◆ **TASK DIRECTIONS**:
Find each line below that includes "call", then copy it.
■ ■ ■ ■ ■
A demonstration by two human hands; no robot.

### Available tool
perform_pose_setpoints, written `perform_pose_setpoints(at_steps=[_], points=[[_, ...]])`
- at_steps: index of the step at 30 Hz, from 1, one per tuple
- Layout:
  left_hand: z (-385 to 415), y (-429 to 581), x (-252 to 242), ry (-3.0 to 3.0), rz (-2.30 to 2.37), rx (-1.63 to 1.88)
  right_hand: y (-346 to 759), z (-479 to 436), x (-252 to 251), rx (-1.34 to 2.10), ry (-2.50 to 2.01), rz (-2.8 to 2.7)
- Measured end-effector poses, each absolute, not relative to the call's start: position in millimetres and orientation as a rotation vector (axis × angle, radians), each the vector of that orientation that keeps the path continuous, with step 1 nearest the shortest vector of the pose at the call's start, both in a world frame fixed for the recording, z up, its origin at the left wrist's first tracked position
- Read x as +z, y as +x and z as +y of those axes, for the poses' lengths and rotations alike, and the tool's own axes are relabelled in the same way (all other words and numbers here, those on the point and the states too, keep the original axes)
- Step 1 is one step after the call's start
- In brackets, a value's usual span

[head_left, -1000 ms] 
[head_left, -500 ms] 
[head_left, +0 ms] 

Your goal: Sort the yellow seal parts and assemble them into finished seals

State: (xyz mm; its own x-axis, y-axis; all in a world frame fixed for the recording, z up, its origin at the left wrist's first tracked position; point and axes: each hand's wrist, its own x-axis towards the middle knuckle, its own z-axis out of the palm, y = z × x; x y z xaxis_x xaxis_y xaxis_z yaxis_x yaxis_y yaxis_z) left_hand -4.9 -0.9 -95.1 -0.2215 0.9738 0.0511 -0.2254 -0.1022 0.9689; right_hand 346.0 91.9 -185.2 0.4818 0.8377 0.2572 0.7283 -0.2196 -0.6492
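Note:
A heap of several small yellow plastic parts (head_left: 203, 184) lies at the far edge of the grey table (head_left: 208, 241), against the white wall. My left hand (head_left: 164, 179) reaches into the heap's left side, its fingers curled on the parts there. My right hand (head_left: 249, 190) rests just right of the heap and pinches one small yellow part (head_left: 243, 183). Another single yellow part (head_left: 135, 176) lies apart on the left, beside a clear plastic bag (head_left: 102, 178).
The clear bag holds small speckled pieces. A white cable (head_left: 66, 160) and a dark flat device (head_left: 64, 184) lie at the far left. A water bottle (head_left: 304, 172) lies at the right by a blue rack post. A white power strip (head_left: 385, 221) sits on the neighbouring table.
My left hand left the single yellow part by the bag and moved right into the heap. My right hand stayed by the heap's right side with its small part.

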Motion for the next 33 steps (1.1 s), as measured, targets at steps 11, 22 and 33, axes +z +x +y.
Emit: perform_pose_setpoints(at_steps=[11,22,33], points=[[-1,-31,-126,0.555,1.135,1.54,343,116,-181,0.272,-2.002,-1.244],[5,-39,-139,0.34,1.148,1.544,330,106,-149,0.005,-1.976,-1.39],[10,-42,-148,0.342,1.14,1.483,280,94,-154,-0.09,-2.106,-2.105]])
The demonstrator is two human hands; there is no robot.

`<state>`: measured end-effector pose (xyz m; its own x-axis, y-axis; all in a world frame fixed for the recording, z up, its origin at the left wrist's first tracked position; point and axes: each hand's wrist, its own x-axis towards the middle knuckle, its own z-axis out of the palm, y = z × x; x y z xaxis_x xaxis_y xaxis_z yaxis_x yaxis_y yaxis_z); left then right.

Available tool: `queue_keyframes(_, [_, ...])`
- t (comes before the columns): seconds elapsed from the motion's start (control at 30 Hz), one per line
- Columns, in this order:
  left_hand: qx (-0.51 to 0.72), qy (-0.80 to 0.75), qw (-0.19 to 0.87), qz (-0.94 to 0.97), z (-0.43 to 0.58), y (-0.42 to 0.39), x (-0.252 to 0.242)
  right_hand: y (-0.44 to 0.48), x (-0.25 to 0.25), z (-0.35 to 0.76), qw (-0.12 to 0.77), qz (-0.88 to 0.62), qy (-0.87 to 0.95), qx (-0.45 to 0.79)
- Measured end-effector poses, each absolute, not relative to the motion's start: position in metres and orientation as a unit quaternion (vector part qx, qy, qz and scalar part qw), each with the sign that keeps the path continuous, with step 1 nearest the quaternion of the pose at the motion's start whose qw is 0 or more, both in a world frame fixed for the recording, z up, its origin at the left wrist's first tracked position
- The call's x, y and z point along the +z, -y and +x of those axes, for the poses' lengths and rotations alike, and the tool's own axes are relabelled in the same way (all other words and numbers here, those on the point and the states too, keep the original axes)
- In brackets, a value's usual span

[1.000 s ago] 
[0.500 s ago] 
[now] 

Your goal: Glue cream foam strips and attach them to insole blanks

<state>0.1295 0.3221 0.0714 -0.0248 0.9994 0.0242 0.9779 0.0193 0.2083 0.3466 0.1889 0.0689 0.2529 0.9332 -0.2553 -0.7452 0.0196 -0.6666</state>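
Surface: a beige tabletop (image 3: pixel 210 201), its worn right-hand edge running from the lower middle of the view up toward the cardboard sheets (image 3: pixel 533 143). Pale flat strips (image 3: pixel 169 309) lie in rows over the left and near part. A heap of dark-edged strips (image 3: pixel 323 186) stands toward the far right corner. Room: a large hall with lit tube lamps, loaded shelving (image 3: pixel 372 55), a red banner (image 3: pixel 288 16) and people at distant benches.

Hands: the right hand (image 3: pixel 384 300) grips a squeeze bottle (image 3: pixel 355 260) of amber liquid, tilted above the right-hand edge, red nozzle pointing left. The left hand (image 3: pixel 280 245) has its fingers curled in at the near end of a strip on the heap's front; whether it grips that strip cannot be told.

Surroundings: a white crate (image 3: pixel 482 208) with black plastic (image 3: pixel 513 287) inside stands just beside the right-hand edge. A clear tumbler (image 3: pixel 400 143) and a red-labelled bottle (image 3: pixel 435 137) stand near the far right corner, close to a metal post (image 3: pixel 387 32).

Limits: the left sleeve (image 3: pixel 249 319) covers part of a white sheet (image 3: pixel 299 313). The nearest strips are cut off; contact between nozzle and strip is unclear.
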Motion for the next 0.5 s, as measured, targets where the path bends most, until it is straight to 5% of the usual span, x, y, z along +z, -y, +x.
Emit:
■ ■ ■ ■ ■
◆ **RESPONSE BOX**:
- Measured end-effector poses, each absolute, not relative to the call's start: position in millimetres and orientation as a rotation vector (axis × angle, radians), each the vector of that orientation that keeps the path continuous, with step 1 nearest the shortest vector of the pose at the call's start, both in a world frame fixed for the recording, z up, its origin at the left wrist's first tracked position
- Step 1 is one step after the call's start
- The call's x, y and z point along the +z, -y and +x of those axes, for the poses' lengths and rotations alike, and the tool's own axes are relabelled in the same way (all other words and numbers here, those on the point and the states too, keep the original axes)

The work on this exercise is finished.